The Antarctic ozone hole
The discovery of a spring-time depletion of the ozone layer above the Antarctic by BAS scientists in 1985 demonstrated that our understanding of the atmosphere is far from complete. This pamphlet explains how the ozone hole forms and answers some common questions.
A new printed edition of this pamphlet has just been published. Copies can be obtained from the BAS publicity section.
Antarctica is a huge continent over 50 times the size of Great Britain. It rises from sea level at the coast to over 3000 metres inland. There are three British bases, which are at coastal sites, but only two of these make ozone measurements. Other nations carrying out research on the ozone hole in the Antarctic include Argentina, Finland, France, Germany, Italy, Japan, New Zealand, Russia, the Ukraine and the U.S.A. Ozone measurements in the Antarctic started in the mid 1950s and the longest continuous records are from Faraday and Halley.

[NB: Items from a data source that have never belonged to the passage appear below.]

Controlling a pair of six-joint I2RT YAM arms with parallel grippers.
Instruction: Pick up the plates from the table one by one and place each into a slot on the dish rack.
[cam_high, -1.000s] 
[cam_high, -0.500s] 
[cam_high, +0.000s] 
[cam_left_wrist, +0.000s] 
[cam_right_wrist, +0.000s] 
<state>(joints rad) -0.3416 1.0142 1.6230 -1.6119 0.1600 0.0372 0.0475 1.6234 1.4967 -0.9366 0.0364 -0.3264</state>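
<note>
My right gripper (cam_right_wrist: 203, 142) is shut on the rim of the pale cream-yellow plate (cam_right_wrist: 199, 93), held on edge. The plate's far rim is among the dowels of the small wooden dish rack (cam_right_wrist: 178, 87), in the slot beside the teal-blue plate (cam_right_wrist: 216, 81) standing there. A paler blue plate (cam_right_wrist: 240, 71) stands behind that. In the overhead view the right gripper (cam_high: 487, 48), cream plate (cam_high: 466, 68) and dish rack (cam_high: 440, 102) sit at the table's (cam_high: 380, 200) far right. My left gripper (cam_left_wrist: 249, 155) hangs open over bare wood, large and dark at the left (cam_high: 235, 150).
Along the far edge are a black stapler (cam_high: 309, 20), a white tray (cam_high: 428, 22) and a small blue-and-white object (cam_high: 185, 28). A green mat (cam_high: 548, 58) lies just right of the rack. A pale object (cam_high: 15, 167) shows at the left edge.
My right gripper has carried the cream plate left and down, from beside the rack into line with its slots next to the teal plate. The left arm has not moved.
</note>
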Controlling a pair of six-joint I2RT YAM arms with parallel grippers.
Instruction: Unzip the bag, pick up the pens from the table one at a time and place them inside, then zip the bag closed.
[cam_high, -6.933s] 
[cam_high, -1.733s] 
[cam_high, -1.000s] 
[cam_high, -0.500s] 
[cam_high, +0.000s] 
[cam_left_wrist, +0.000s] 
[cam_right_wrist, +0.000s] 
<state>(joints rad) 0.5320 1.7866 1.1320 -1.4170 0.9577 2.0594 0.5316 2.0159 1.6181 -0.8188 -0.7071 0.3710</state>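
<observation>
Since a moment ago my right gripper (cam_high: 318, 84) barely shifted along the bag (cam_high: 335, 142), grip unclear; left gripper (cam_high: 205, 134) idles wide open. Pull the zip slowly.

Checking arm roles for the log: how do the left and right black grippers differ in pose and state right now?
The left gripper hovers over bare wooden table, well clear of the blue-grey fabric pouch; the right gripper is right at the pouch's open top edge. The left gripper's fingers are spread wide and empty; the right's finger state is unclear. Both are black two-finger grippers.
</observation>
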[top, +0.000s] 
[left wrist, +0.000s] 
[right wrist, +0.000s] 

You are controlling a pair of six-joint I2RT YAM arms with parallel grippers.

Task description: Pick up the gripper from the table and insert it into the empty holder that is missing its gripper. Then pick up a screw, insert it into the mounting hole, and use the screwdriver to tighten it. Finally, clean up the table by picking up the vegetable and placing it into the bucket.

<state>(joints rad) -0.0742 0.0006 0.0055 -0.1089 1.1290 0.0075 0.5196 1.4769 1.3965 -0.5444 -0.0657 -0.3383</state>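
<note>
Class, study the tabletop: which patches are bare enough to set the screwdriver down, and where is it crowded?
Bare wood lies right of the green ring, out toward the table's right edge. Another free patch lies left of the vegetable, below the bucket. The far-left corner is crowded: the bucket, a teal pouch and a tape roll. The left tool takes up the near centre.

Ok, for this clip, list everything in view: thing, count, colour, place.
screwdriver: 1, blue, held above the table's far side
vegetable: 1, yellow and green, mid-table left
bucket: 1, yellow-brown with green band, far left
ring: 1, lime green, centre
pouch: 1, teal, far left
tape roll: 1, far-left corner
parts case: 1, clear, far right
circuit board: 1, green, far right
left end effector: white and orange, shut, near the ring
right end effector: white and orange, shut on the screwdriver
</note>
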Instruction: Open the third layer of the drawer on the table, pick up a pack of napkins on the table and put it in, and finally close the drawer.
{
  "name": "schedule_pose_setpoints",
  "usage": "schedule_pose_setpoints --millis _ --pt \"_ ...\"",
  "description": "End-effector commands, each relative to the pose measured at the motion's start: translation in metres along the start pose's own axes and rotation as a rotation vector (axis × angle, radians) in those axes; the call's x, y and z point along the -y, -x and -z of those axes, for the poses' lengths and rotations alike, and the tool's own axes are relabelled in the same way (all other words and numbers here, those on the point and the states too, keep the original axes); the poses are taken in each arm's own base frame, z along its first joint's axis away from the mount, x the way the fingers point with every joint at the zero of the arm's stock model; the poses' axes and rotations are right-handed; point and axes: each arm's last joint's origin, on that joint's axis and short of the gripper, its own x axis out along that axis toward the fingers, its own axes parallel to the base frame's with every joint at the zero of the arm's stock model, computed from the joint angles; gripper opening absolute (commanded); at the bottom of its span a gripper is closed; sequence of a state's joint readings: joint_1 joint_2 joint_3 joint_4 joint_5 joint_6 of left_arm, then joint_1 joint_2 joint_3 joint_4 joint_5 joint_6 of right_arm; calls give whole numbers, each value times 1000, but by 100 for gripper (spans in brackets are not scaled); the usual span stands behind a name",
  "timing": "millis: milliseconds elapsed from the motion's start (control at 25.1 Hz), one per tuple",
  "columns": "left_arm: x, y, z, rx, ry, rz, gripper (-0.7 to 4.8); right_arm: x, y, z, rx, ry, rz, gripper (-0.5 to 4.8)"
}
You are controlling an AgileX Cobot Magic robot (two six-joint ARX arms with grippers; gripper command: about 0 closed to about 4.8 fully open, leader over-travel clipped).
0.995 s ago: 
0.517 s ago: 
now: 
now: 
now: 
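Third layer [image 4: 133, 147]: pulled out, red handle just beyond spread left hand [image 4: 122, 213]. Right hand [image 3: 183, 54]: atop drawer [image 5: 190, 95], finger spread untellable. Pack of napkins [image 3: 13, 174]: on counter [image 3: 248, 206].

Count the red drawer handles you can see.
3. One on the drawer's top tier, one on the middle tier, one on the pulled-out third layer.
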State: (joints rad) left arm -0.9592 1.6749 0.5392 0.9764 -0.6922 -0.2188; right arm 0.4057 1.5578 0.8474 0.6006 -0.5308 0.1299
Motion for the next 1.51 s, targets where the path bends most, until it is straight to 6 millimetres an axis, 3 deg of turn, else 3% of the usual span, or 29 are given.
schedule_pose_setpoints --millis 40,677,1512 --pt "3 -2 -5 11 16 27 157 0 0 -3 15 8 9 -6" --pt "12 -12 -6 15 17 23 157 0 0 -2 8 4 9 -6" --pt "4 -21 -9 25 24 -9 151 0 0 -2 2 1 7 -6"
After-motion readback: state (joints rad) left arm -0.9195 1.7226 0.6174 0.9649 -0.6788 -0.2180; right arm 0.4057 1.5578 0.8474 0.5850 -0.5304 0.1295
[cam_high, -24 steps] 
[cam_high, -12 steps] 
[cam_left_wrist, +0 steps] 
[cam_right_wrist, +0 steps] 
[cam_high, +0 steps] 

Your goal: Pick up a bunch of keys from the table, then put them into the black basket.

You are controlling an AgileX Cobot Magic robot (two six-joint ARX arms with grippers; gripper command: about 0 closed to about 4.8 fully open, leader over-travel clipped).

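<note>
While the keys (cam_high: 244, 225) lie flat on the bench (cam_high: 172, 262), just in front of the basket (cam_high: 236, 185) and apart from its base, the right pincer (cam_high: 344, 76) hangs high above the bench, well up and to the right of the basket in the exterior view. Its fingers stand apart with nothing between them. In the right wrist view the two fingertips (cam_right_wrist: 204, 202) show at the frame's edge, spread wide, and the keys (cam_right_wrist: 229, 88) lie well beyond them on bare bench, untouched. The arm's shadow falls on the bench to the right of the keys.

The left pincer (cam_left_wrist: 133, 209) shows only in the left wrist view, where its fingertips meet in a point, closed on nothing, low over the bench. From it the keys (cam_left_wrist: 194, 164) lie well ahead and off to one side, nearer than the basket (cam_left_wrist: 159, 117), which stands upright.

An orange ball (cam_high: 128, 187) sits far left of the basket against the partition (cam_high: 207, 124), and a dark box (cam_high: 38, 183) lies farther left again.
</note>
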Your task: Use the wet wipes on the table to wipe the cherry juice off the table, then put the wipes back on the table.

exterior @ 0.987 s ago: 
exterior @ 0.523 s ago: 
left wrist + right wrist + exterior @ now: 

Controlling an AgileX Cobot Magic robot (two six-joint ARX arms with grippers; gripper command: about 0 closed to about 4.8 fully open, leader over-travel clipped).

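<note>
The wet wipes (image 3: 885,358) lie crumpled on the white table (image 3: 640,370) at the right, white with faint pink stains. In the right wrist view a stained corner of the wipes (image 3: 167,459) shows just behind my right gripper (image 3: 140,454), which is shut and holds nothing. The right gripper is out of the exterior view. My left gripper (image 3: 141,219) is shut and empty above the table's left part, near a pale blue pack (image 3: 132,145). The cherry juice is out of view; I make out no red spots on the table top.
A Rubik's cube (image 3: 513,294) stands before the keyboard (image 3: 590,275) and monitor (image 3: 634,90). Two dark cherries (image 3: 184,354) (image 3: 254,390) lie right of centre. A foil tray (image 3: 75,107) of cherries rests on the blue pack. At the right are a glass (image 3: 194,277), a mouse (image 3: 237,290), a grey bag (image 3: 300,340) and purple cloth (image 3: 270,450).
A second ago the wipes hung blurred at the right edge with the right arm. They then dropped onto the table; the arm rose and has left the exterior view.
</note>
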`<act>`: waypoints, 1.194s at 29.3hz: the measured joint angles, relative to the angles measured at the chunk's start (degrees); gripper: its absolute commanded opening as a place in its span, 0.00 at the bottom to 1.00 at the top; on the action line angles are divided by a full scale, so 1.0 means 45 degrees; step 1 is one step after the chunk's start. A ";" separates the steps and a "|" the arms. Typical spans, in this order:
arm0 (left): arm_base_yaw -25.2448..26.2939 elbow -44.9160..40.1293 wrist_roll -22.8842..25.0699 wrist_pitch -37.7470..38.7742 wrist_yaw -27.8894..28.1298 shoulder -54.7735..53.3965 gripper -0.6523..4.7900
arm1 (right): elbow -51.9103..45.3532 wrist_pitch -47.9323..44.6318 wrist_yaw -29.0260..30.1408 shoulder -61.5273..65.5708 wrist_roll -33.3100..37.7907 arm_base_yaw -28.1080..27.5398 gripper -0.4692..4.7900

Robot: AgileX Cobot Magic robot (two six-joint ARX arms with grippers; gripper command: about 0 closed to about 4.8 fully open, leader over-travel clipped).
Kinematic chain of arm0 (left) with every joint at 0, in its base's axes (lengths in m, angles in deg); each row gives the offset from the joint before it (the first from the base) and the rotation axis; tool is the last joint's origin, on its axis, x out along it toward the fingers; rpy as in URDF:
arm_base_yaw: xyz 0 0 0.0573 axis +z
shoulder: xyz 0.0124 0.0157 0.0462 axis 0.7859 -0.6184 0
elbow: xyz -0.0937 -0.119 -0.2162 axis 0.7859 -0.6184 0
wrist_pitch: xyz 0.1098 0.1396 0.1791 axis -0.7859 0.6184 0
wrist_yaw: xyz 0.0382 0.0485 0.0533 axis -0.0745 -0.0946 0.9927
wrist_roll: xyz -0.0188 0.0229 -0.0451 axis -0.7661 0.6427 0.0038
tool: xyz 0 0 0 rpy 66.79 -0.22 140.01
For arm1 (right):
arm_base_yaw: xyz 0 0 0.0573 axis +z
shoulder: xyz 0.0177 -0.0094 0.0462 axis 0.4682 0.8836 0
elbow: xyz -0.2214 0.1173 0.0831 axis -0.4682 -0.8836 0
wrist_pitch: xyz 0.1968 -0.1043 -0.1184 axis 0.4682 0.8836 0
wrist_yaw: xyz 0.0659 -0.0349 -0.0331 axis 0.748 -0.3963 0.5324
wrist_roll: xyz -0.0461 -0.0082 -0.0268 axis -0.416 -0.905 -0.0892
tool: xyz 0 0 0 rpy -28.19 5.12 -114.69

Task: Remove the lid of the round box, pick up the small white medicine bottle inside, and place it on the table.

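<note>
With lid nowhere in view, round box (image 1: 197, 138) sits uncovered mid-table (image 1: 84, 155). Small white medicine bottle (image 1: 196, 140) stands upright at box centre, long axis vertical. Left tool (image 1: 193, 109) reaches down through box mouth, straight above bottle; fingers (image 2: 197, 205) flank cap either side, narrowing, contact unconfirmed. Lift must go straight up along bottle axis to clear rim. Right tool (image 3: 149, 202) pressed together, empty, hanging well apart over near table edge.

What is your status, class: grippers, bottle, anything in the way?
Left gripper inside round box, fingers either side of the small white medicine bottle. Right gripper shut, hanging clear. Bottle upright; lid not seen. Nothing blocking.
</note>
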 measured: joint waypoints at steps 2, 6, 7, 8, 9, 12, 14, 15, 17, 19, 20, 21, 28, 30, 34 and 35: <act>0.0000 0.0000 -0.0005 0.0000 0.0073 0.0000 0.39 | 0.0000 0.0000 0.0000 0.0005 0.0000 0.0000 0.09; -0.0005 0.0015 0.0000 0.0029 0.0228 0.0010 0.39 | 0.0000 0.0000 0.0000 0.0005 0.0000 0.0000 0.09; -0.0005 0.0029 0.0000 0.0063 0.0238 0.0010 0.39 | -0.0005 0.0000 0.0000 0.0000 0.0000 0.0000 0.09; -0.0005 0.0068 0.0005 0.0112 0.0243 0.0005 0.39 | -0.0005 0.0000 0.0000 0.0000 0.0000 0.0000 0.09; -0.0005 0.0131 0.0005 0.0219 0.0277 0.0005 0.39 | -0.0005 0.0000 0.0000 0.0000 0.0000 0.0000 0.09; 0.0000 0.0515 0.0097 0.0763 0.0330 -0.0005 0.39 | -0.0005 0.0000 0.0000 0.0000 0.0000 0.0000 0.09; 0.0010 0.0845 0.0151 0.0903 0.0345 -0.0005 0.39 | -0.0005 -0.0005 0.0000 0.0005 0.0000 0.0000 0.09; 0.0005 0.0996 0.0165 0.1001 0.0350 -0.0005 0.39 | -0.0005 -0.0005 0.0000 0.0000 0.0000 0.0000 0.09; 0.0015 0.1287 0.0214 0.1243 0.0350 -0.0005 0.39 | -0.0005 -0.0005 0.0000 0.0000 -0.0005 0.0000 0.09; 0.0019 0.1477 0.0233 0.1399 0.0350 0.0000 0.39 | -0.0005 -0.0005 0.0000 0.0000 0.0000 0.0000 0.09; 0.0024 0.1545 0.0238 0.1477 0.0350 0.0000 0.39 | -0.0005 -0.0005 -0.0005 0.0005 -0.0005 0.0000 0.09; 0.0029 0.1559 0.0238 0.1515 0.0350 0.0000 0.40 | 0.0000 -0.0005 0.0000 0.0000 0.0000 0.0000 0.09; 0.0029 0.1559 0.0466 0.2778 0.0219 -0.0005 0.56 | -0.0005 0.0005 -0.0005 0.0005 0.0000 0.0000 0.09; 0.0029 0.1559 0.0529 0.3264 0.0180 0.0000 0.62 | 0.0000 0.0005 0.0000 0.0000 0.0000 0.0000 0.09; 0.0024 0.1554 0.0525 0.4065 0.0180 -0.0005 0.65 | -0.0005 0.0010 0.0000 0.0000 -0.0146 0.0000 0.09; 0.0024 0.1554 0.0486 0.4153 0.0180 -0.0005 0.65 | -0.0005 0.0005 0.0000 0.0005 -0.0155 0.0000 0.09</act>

Our atmosphere consists of nitrogen (78%) and oxygen (21%) and a small amount of other gases. Ozone (a molecule with three oxygen atoms) is quite a rare gas: even in the ozone layer there is less than one ozone molecule for every 100,000 molecules of air. Since ozone is a toxic, irritating gas, it is fortunate that its concentration at the Earth's surface is much lower than in the ozone layer. In the polluted air from large cities, ozone may be present in higher concentrations and this can cause severe health problems. In its proper place higher in the atmosphere, ozone provides a safety screen against harmful ultra-violet light from the Sun, which can cause sun burn, skin cancers and cataracts. The ozone layer also controls the temperature structure of the upper atmosphere because it can absorb radiant energy from the Sun.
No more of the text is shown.